This morning I got a message from my boyfriend showing me a mobile home out in Boulder City, NV. Last night I was editing and came to a few realizations that blew the story wide open. What do those two things have in common? They are things that if I were to commit to, everything would change. Sometimes change is good, other times it can be terrifying. The question is whether or not you have the courage to jump in feet first when the opportunity arises.
For the house move I would be moving away from my friends that live not only within the city of Las Vegas but also in my very neighborhood. My immediate reaction is that of a child not wanting to leave his friends and find a new school. Then comes the more logistical opposition. One of the vehicles I drive is a large, gas-guzzling truck and on the best of days with traffic the commute would be close to an hour. Filling the vehicle would cost close to four hundred a month at least. I love going downtown to Fremont to relax, heading to coffee shops nearby to write with fellow authors and have classes at the gym five miles away with instructors I adore. All of that would be gone if we moved so far away because of cost and inconvenience. It would however be a significant savings financially on the house and car so we could afford other things more easily. I have since proposed looking into something similar but closer.
As for the editing, things are coming to a point where I have to make a serious decision. Breathe has been written, edited, rewritten (3 times) and edited again. Now I am rewriting again because after six years of it staring at me I still do not like it. I love some of the characters but there have been aspects that just shouted at me that something wasn't right. Collusion among characters that never meshed well, personality switches that happened abruptly and random characters that did nothing but confuse the plot. I have loved my bad girl with a heart of gold though I always wished she held onto the bad girl part a little more. Yesterday as I was reading through I had that moment with her that writers love. That moment when you can almost reach out and feel the connection. You learn something, or many things, about a character and those things can open your eyes in a whole new way.

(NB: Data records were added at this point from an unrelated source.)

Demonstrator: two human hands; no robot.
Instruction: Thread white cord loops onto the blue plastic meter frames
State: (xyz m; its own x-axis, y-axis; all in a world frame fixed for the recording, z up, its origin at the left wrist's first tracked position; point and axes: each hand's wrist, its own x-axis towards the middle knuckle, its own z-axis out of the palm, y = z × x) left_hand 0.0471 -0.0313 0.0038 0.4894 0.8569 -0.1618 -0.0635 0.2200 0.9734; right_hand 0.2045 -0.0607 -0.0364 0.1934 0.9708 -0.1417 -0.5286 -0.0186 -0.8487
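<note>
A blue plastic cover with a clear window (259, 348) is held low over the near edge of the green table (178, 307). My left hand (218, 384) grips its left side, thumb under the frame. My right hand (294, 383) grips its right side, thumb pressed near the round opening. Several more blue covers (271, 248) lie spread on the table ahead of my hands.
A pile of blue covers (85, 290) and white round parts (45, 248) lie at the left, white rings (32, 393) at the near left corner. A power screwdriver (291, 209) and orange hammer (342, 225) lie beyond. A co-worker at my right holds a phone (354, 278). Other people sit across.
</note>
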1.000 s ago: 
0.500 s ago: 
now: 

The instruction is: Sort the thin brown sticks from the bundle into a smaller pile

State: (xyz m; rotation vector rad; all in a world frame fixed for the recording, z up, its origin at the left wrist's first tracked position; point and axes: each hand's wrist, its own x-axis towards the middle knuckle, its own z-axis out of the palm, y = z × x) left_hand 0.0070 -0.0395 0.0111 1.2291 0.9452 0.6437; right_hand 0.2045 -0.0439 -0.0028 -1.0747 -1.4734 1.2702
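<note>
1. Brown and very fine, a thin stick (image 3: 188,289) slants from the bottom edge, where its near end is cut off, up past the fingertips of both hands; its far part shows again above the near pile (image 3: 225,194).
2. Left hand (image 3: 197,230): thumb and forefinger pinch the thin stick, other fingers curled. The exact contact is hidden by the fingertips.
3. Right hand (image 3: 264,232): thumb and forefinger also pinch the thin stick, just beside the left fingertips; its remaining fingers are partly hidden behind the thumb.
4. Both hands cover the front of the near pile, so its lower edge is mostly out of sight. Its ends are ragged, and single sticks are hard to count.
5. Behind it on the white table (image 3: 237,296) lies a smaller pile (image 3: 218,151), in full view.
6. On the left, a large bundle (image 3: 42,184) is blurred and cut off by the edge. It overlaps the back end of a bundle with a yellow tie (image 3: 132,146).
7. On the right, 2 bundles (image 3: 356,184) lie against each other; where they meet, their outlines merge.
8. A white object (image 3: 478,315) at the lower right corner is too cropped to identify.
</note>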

There were things I had written way back in the first draft that as I go through them now I can see how much more there is to the story. Kelsey Matthews is much deeper than I thought. There are elements of what she wanted and her desperation that predate the book so there is background that needs to be sprinkled in. I figured out why one situation wasn't working and how to fix it though there is a scene that will have to be completely redone in order to mend that particular story fence. But for the first time in years I am excited to work on the book with her again. I am thrilled to see where she is taking me and to get to the end so my betas can finally get there hands on it. The only problem is that giving in to this new realization would mean abandoning all of the work I have already done because almost everything is going to change.
I am not sure what to do about moving, I love my house. I am not sure I am ready to commit to such a drastic storyline change but clearly what I have isn't working. No matter what I do moving forward things will need to change. It is just a matter of finding a compromise that will work for everyone.